#### Task to carry out:
Retrieve every line from the records in which the word "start" occurs.

#### Provided records:

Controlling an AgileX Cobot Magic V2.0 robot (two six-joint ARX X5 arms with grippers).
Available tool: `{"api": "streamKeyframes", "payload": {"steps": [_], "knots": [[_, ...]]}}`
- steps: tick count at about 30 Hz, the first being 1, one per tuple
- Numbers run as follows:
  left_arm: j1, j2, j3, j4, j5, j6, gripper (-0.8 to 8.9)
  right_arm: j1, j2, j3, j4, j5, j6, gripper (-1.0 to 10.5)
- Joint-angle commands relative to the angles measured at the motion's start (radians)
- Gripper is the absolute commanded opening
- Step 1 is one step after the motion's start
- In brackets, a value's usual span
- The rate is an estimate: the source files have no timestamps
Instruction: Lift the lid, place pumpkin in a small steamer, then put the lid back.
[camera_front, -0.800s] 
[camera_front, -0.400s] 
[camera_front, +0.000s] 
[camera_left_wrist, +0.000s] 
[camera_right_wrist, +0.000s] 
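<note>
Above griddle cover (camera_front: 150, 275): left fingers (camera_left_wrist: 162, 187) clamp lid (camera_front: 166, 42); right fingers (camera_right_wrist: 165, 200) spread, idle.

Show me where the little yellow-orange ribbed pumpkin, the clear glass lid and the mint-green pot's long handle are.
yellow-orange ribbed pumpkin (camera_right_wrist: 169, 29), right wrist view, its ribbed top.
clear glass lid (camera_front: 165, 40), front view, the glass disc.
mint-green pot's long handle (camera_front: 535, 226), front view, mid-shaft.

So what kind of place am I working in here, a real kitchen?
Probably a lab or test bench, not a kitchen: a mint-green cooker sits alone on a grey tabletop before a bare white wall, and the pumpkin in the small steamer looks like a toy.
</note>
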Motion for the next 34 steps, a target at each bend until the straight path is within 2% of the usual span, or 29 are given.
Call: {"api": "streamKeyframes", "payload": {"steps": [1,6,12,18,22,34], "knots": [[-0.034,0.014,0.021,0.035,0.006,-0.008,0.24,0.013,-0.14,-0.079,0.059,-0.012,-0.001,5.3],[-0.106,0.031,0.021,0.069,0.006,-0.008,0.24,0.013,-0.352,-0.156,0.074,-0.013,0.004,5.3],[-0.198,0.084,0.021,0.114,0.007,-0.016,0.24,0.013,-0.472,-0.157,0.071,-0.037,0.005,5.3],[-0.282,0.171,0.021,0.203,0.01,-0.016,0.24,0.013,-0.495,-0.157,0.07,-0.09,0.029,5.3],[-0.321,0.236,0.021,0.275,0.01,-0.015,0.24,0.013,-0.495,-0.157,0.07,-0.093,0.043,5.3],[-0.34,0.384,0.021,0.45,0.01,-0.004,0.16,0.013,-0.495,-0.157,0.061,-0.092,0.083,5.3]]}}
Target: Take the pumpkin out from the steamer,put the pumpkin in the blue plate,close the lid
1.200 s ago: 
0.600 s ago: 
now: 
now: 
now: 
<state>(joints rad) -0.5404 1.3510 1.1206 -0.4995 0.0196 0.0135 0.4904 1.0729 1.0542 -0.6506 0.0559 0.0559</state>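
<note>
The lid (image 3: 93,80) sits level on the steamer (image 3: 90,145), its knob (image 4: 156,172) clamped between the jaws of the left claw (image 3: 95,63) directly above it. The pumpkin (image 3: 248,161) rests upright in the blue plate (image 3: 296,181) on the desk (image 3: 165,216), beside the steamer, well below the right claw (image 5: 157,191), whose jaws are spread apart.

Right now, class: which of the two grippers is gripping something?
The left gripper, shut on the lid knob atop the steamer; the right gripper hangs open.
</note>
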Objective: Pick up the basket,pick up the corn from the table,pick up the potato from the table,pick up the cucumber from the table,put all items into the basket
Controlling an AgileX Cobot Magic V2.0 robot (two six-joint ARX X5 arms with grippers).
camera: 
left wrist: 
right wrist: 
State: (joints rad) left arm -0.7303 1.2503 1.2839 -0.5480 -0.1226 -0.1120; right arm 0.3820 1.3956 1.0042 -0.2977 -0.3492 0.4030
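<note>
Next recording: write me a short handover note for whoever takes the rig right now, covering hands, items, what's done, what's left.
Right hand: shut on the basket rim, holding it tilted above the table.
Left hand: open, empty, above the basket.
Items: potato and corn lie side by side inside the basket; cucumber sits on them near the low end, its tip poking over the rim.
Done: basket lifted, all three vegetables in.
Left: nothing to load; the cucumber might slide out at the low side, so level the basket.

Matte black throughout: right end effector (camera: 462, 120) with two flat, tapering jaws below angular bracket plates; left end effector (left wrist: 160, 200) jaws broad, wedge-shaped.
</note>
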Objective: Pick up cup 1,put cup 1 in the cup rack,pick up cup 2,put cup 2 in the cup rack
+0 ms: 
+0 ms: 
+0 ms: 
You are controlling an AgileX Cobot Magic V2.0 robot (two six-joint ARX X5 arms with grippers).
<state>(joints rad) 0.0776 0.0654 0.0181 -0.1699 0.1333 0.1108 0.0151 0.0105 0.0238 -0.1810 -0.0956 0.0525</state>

#### Answer to the problem:
- Joint-angle commands relative to the angles measured at the motion's start (radians)
- Step 1 is one step after the motion's start

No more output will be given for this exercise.